Comment by rstuart4133
1 month ago
The "bitter lesson" is self evidently true in one way as was a quantum jump in what AI's could do once we gave them enough compute. But as a "rule of AI" I think it's being over generalised, meaning it's being used to make predictions where it doesn't apply.
I don't see how the bitter lesson could not be true for the current crop of LLM's. They seem to have memorised just about everything mankind has written down, and squished it into something of the order of 1TB. You can't do that without a lot of memory to recognise the common patterns and eliminate them. The underlying mechanism is nothing like the zlib's deflate but when it comes to memory you have to throw at it they are the same in this respect. The bigger the compression window the better deflate does. When you are trying to recognise all the pattens in everything humans have written down to a deep level (such as discovering the mathematical theorems are generally applicable), the memory window and/or compute you have to use must be correspondingly huge.

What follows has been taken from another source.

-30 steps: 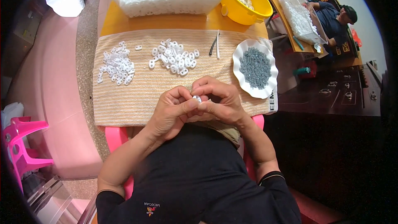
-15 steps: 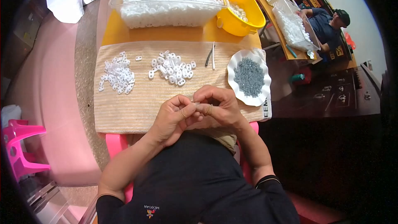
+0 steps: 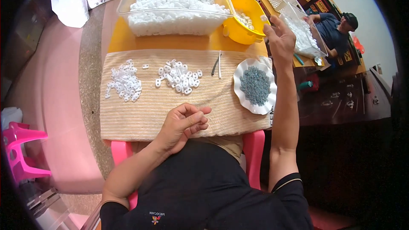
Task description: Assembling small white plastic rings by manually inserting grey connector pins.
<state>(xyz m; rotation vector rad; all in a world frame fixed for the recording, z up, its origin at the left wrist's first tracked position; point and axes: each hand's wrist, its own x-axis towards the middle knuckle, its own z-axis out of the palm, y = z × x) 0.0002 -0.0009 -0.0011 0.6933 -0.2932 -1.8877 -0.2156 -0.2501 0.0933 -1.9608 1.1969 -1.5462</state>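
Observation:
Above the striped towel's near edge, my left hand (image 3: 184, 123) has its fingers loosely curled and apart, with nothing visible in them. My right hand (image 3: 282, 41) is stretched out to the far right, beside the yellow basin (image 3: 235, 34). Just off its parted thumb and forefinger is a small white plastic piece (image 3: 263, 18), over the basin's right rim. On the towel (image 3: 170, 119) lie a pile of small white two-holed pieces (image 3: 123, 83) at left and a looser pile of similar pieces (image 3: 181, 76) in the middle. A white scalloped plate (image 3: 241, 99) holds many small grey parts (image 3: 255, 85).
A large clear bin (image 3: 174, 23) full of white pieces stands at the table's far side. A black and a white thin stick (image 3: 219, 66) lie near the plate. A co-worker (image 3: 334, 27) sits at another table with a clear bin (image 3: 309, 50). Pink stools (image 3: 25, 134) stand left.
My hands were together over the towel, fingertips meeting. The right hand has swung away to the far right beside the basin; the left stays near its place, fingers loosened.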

That was also true to a lesser extent when Deep Mind taught an AI to play pong in 2013. They had 1M of pixels arriving 24 times a second, and it had to learn to pick out balls, bats and balls in that sea of data. It's clearly going to require a lot of memory and compute to do that. Those resources simply weren't available on a researchers budget much before 2013.
Since 2013, we've asked our AI's to ingest larger and larger datasets using the much same techniques used in 2013 (but known long before that) and been enchanted with the results. The "bitter lesson" predicts you need correspondingly more compute and memory to compress those datasets. Is it really a lesson, or engineering rule of thumb that only became apparent when we had enough compute to do anything useful with AI?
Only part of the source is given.